# Style Transcoders

In [2]:
# Autoreloading makes development easier
%load_ext autoreload
%autoreload 2

In [3]:
# Import libraries
import os
import sys
import numpy as np
import matplotlib.pyplot as plt
import tensorflow as tf
import tensorflow.keras as krs
import tensorflow_probability as tfp
import json
from sklearn.model_selection import train_test_split
from tools.audio_tools import read_audio, write_audio, play_audio
from tools.feature_tools import compute_mels, compute_imels, compute_mfcc, compute_imfcc, load_data, normalize_features, denormalize_features
from tools.constants import cut_classical_path, cut_jazz_path, models_path
from tools.plot_tools import make_figax, plot_history, plot_audio, plot_spectral_feature
from tools.tensorflow_tools import tune_hyperparameters, load_optimal_params

2023-11-18 15:38:11.724019: I tensorflow/tsl/cuda/cudart_stub.cc:28] Could not find cuda drivers on your machine, GPU will not be used.
2023-11-18 15:38:11.762260: E tensorflow/compiler/xla/stream_executor/cuda/cuda_dnn.cc:9342] Unable to register cuDNN factory: Attempting to register factory for plugin cuDNN when one has already been registered
2023-11-18 15:38:11.762291: E tensorflow/compiler/xla/stream_executor/cuda/cuda_fft.cc:609] Unable to register cuFFT factory: Attempting to register factory for plugin cuFFT when one has already been registered
2023-11-18 15:38:11.762325: E tensorflow/compiler/xla/stream_executor/cuda/cuda_blas.cc:1518] Unable to register cuBLAS factory: Attempting to register factory for plugin cuBLAS when one has already been registered
2023-11-18 15:38:11.769791: I tensorflow/tsl/cuda/cudart_stub.cc:28] Could not find cuda drivers on your machine, GPU will not be used.
2023-11-18 15:38:11.770691: I tensorflow/core/platform/cpu_feature_guard.cc:182] This Tens

## Data Loading

### Load Audio & Extract Features

In [4]:
n_samples = 5000
n_samples = min(n_samples, len(os.listdir(cut_classical_path)), len(os.listdir(cut_jazz_path)))
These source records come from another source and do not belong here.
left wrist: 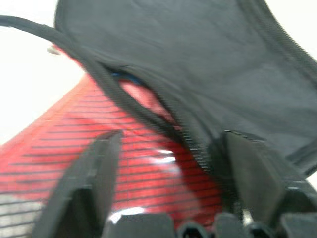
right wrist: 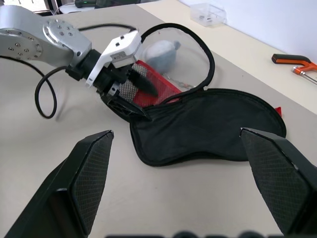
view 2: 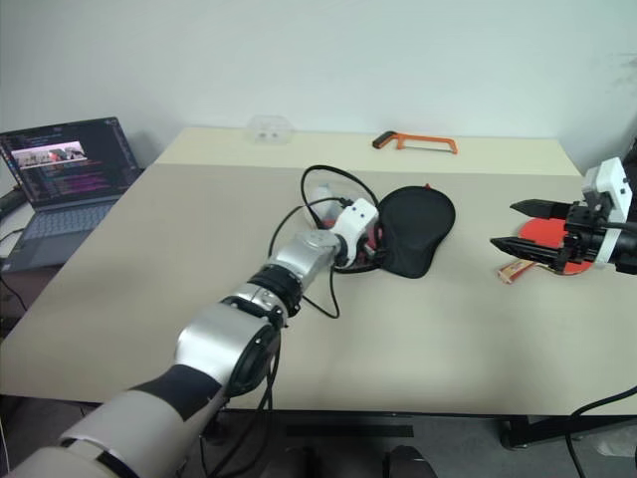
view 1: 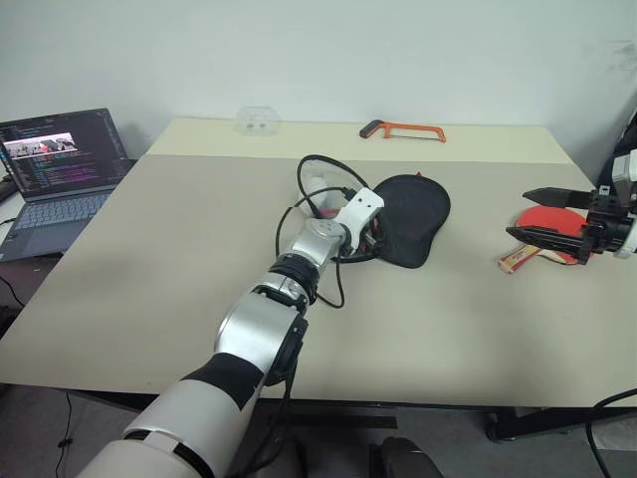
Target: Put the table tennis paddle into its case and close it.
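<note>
Centrally, left pincer [right wrist: 130, 92] spread at case [view 1: 408, 214] mouth, paddle [view 1: 545, 231] under right pincer [view 1: 527, 214]

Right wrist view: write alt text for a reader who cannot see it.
The left gripper, fingers apart, sits at the open narrow end of the black case lying on the beige table, red lining showing. A small grey pouch lies behind it inside a black cord loop.

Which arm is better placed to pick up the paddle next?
Right. The right gripper hangs open just over the table tennis paddle at the table's right side, while the left gripper is busy at the mouth of the case, well away from it.
</note>
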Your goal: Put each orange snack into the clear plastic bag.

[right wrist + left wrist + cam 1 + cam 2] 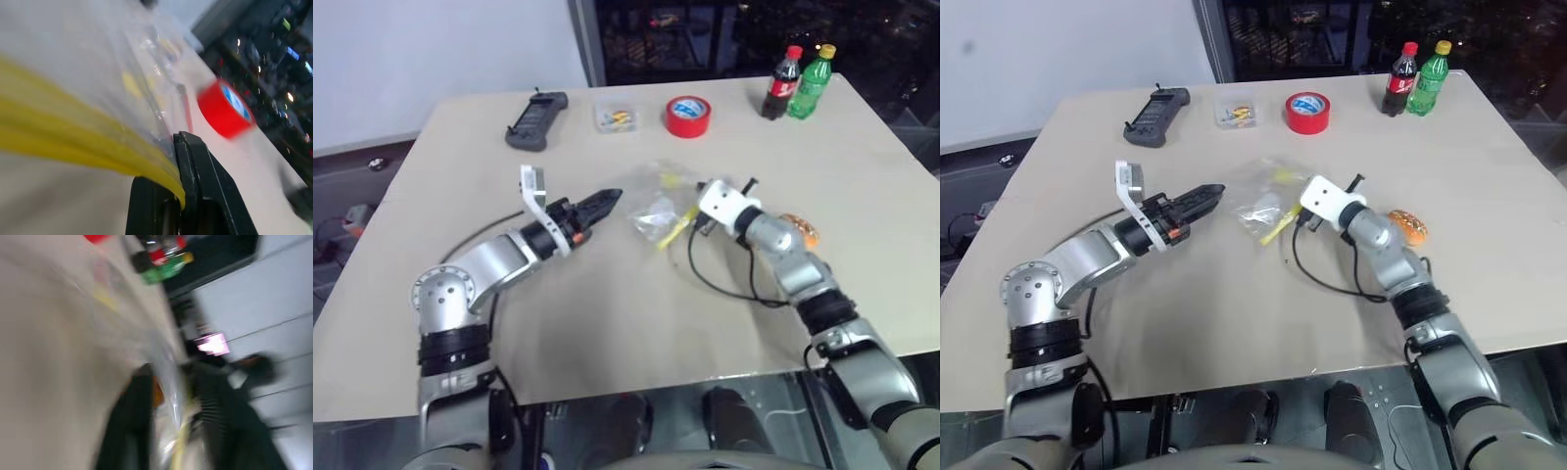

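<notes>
The clear plastic bag (654, 208) lies crumpled at the middle of the table, with its yellow strip (73, 142) along one edge. My right gripper (177, 139) is shut on that yellow strip at the bag's right side. My left gripper (612, 199) points level at the bag's left edge. In the blurred left wrist view its fingers (127, 431) stand apart, with clear film showing between them. One orange snack (1408, 227) rests on the table just right of my right forearm.
At the back of the table are a black controller (536, 119), a small clear box (616, 118), a red tape roll (687, 116), a cola bottle (783, 83) and a green bottle (811, 81). A black cable (724, 284) loops below my right wrist.
</notes>
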Available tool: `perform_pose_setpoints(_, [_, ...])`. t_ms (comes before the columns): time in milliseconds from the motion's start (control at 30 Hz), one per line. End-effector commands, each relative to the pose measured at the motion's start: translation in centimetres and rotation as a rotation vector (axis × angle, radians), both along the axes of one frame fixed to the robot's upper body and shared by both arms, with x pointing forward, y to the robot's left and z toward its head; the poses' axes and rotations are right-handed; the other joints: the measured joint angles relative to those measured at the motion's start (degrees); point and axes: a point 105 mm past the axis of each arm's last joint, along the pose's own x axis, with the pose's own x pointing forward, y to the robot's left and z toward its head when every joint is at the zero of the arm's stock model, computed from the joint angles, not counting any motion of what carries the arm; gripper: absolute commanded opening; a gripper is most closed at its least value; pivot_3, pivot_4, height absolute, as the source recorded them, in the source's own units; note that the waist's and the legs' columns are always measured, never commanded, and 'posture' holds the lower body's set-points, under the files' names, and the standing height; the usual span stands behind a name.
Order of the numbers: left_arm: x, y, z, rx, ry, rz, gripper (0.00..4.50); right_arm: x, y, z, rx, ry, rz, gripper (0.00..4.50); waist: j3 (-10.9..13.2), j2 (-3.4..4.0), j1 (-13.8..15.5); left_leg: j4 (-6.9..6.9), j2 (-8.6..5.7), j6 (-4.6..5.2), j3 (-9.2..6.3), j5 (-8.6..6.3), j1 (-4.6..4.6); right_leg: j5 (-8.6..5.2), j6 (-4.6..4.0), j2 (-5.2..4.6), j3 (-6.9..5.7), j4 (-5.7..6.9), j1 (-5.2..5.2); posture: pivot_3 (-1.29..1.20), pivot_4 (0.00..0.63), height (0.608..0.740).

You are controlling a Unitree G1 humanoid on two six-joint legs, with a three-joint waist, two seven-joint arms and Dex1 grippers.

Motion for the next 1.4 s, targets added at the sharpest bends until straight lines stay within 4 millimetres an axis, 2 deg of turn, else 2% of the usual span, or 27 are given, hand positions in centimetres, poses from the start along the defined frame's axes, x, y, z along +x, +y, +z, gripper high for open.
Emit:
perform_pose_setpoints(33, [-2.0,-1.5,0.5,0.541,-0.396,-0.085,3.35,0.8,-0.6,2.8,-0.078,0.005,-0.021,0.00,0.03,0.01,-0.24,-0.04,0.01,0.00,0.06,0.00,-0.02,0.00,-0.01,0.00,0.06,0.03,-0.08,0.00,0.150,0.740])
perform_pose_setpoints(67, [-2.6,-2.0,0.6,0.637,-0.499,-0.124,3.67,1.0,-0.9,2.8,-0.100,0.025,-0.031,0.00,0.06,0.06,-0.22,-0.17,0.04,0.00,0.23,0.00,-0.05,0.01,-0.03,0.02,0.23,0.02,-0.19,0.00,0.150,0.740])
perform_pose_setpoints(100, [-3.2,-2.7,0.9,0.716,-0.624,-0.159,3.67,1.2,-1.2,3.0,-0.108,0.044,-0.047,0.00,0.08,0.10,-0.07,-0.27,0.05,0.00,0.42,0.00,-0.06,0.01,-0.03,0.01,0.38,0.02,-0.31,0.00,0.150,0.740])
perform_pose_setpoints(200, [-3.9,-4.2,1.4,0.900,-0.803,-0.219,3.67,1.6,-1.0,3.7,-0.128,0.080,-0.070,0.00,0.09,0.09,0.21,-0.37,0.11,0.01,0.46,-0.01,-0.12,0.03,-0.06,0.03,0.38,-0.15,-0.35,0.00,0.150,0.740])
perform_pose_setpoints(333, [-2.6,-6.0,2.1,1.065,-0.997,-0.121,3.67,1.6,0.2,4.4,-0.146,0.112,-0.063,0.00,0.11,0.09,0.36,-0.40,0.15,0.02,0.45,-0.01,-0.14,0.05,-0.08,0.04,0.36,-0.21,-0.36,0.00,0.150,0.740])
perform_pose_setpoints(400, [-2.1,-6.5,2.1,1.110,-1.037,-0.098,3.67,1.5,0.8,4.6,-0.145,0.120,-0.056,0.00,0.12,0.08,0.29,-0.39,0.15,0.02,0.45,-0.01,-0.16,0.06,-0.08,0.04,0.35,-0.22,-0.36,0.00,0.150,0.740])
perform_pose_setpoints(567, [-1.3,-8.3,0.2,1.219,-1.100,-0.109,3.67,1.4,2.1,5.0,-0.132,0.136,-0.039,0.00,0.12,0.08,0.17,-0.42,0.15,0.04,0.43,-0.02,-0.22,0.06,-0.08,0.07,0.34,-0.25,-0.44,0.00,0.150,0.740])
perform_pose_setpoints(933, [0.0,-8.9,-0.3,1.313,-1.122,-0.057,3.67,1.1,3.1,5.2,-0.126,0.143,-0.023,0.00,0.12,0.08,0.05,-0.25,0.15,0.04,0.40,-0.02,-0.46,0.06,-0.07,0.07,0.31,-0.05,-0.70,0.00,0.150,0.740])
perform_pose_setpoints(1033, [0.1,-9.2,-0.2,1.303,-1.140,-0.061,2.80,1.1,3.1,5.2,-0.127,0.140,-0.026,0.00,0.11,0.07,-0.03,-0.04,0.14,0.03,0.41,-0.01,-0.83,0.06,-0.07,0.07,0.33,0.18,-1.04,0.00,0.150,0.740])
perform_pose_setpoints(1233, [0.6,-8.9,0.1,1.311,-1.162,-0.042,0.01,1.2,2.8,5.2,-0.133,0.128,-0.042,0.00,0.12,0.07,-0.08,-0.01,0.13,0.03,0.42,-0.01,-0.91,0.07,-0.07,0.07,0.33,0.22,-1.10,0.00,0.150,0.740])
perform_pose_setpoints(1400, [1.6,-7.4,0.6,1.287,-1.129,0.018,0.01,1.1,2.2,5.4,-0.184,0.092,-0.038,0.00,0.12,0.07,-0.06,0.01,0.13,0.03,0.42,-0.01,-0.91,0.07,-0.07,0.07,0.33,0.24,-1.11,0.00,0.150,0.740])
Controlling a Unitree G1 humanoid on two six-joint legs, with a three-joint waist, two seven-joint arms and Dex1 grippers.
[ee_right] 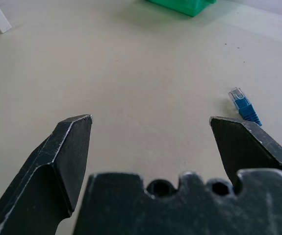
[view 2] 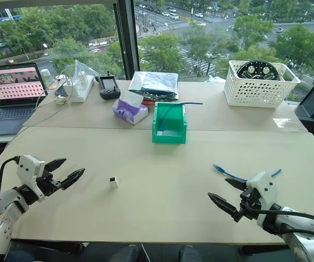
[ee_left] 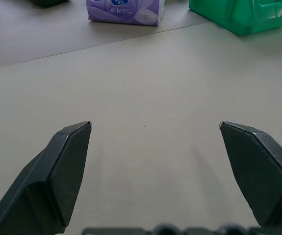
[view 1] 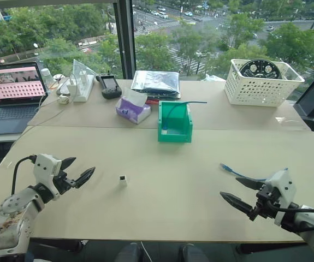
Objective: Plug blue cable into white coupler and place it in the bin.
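Note:
The blue cable (view 1: 236,173) lies on the table at the right, its clear plug (ee_right: 239,98) pointing toward the middle. My right gripper (view 1: 229,187) hovers open just in front of it, apart from it, with nothing between the fingers. The white coupler (view 1: 123,179) stands alone on the table left of centre. My left gripper (view 1: 84,166) is open and empty, a short way to the coupler's left. The green bin (view 1: 174,134) sits at mid table farther back, with another blue cord (view 1: 184,103) hanging over its rim.
A purple tissue pack (view 1: 132,109) lies left of the bin. A white perforated basket (view 1: 260,83) stands at the back right. A laptop (view 1: 13,87), a black handset (view 1: 110,86) and a plastic-wrapped packet (view 1: 157,83) line the back, in front of the window.

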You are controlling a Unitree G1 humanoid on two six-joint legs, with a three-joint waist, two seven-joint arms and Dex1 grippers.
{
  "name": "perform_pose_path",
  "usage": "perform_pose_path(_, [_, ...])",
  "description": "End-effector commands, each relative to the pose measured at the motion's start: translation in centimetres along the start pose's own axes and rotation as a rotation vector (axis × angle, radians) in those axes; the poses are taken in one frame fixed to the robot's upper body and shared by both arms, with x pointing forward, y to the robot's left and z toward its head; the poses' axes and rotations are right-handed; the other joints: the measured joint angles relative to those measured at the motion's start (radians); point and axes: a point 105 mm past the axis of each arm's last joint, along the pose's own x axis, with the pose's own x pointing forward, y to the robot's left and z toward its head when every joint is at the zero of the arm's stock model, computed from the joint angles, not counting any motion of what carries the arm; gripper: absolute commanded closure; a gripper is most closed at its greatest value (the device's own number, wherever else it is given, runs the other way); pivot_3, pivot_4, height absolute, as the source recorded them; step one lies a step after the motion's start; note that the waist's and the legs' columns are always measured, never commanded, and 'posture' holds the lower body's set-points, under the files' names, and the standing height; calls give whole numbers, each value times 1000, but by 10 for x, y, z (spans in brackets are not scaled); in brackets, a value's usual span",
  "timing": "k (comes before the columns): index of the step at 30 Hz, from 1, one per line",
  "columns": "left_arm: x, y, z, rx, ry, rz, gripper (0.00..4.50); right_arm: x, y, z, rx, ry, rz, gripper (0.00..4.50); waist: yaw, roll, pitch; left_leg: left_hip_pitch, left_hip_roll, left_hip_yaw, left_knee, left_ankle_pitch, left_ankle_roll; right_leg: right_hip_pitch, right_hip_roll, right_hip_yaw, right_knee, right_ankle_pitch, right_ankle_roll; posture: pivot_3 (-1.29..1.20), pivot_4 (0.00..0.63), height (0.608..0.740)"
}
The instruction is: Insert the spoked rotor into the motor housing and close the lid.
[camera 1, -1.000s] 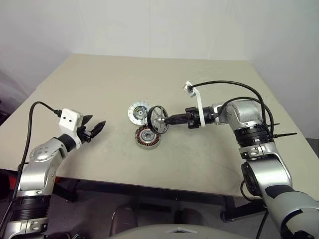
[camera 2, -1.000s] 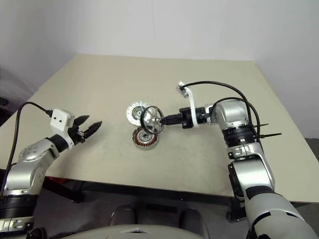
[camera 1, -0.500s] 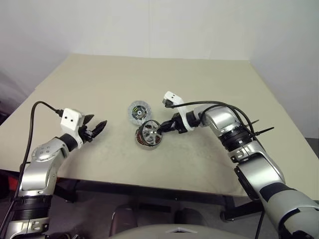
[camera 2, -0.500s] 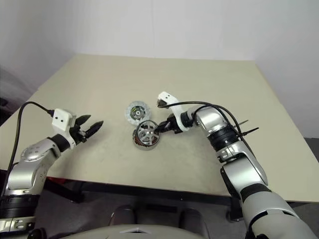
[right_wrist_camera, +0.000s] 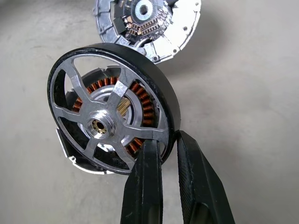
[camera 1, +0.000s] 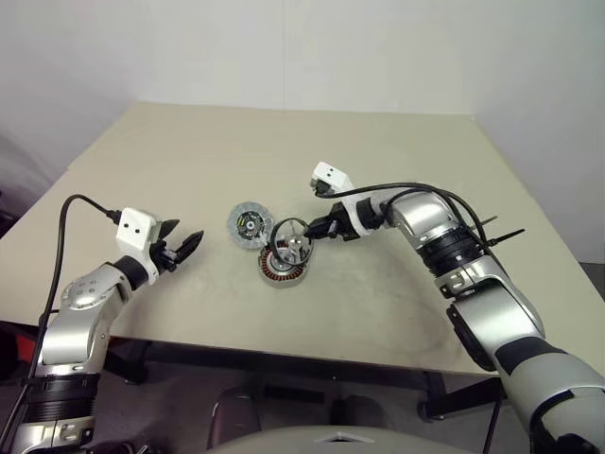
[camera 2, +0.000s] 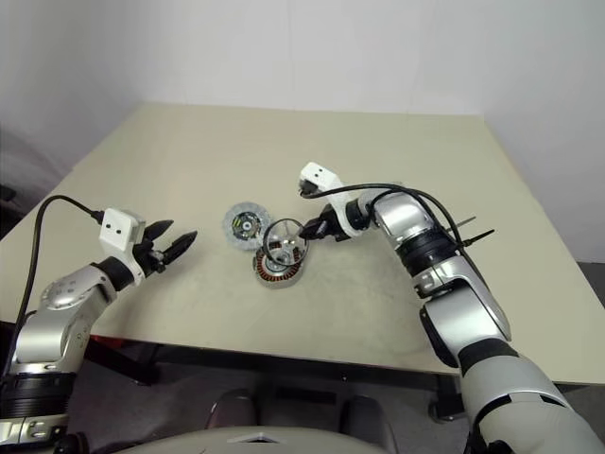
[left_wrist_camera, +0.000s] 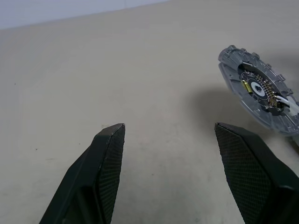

X_c_raw = load_data(cut_classical_path, n_samples=n_samples)
X_j_raw = load_data(cut_jazz_path, n_samples=n_samples)

print(f"{X_c_raw.shape = }")
print(f"{X_j_raw.shape = }")

100 %
100 %
X_c_raw.shape = (418, 67, 128, 1)
X_j_raw.shape = (418, 67, 128, 1)


### Train - Validation - Test Split

In [5]:
# Fraction of data to keep apart for validation
test_size = round(0.1 * n_samples)
val_size = test_size
# Perform splits
X_c_raw_train, X_c_raw_test = train_test_split(X_c_raw, test_size=test_size)
X_c_raw_train, X_c_raw_val = train_test_split(X_c_raw_train, test_size=val_size)
X_j_raw_train, X_j_raw_test = train_test_split(X_j_raw, test_size=test_size)
X_j_raw_train, X_j_raw_val = train_test_split(X_j_raw_train, test_size=val_size)
# Verify split shapes
print(f"{X_c_raw_train.shape = }")
print(f"{X_c_raw_test.shape = }")
print(f"{X_c_raw_val.shape = }")
print(f"{X_j_raw_train.shape = }")
print(f"{X_j_raw_test.shape = }")
print(f"{X_j_raw_val.shape = }")

X_c_raw_train.shape = (334, 67, 128, 1)
X_c_raw_test.shape = (42, 67, 128, 1)
X_c_raw_val.shape = (42, 67, 128, 1)
X_j_raw_train.shape = (334, 67, 128, 1)
X_j_raw_test.shape = (42, 67, 128, 1)
X_j_raw_val.shape = (42, 67, 128, 1)


### Normalize Features

In [6]:
# Perform normalization
X_c_train, X_c_val, X_c_test = normalize_features(X_c_raw_train, X_raw_val=X_c_raw_val, X_raw_test=X_c_raw_test, name="classical")
X_j_train, X_j_val, X_j_test = normalize_features(X_j_raw_train, X_raw_val=X_j_raw_val, X_raw_test=X_j_raw_test, name="jazz")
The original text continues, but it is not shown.